Рыжов еще раз посмотрел на разом замолчавших инженера и комиссара. Они тоже почему-то смотрели на него, словно от него сейчас все и зависело.
– Итак, вы искали уголь, – сказал Рыжов.
– Когда осенью прошлого года пошла эвакуация, – начал Раздвигин, – от вас, кстати, люди в поездах насмерть замерзали. Я этого не забуду...
– Значит, на советскую власть злобу копишь? – спросил угрюмо Табунов.
– При чем тут власть? Люди же замерзали, их по-любому жалко, не заслужили они такого.
– Революция без смертей не бывает, понятно тебе?

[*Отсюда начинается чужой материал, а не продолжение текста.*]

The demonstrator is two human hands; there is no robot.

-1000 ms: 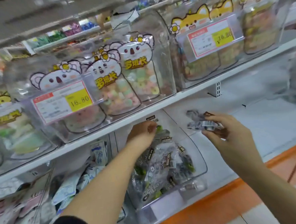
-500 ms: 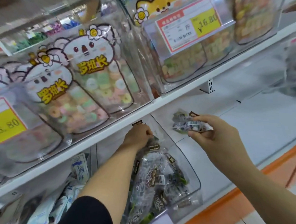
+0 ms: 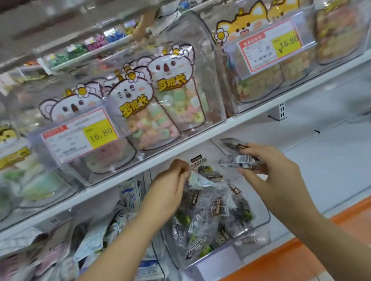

– Я о том, что люди не виноваты, а смерть приняли мучительную. – Раздвигин вдруг всмотрелся в комиссара, глаза его стали ясными и жесткими. – Вот вы когда-нибудь замерзали? Не так, когда просто согреться нечем, а до смерти? Вы – замерзали?
А ведь он молодец, решил Рыжов. И не хорохорится, говорит, что думает, хотя знает – расстрелять его можем по одному подозрению, что он белогвардеец переодетый.
Табунов смотрел на Раздвигина откровенно зло, ненавидяще, Рыжов и не знал, что этот человек так устроен. Плохо, если он такой, скоро с ним придется поговорить... Армия, это ведь не только люди с оружием, армия ясности и справедливости требует, иначе ничего не выйдет, и бойцы за таким комиссаром не пойдут.
– Вы вот что, Раздвигин, – вмешался Рыжов, – вы подсаживайтесь к столу. Будем кашу есть, а то простынет.